■ What this task involves
Every line below needs to be printed again exactly, without any of its pictures.

BEGIN Data provided

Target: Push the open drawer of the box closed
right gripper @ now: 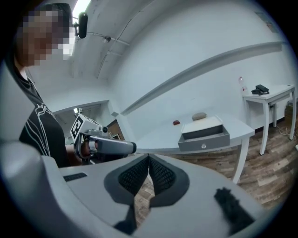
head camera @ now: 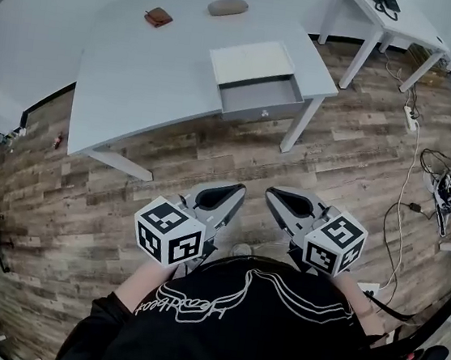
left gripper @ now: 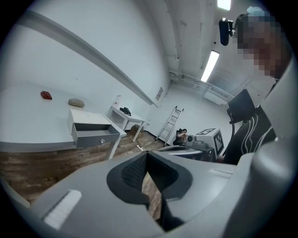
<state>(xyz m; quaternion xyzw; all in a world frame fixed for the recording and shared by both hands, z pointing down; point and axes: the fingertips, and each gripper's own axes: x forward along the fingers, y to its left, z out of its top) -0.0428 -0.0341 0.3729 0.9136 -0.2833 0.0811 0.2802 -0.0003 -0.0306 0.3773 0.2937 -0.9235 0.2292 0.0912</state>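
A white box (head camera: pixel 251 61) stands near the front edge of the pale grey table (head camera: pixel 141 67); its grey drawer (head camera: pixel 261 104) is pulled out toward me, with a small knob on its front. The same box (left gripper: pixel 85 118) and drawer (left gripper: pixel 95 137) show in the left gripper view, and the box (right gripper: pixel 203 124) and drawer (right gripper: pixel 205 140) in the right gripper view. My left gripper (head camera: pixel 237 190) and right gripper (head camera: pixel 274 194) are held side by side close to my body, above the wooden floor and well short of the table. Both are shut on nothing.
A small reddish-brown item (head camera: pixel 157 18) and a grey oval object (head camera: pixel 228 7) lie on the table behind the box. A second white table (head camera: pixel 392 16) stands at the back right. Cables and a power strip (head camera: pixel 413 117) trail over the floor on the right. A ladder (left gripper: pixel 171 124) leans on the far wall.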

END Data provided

■ Your solution
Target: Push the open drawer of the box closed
right gripper @ now: 
head camera @ now: 
left gripper @ now: 
<state>(xyz m; quaternion xyzw; all in a world frame fixed for the recording and shared by both hands, z pointing down; point and axes: the fingertips, and each gripper's own axes: x forward along the fingers, y to its left, z out of its top) -0.0428 -0.0341 0.3729 0.9136 -0.2833 0.0811 0.2802 -0.0003 -0.0306 0.3773 0.2937 -0.9235 0.2292 0.0912</state>
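A white box (head camera: pixel 251 61) stands near the front edge of the pale grey table (head camera: pixel 141 67); its grey drawer (head camera: pixel 261 104) is pulled out toward me, with a small knob on its front. The same box (left gripper: pixel 85 118) and drawer (left gripper: pixel 95 137) show in the left gripper view, and the box (right gripper: pixel 203 124) and drawer (right gripper: pixel 205 140) in the right gripper view. My left gripper (head camera: pixel 237 190) and right gripper (head camera: pixel 274 194) are held side by side close to my body, above the wooden floor and well short of the table. Both are shut on nothing.
A small reddish-brown item (head camera: pixel 157 18) and a grey oval object (head camera: pixel 228 7) lie on the table behind the box. A second white table (head camera: pixel 392 16) stands at the back right. Cables and a power strip (head camera: pixel 413 117) trail over the floor on the right. A ladder (left gripper: pixel 171 124) leans on the far wall.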

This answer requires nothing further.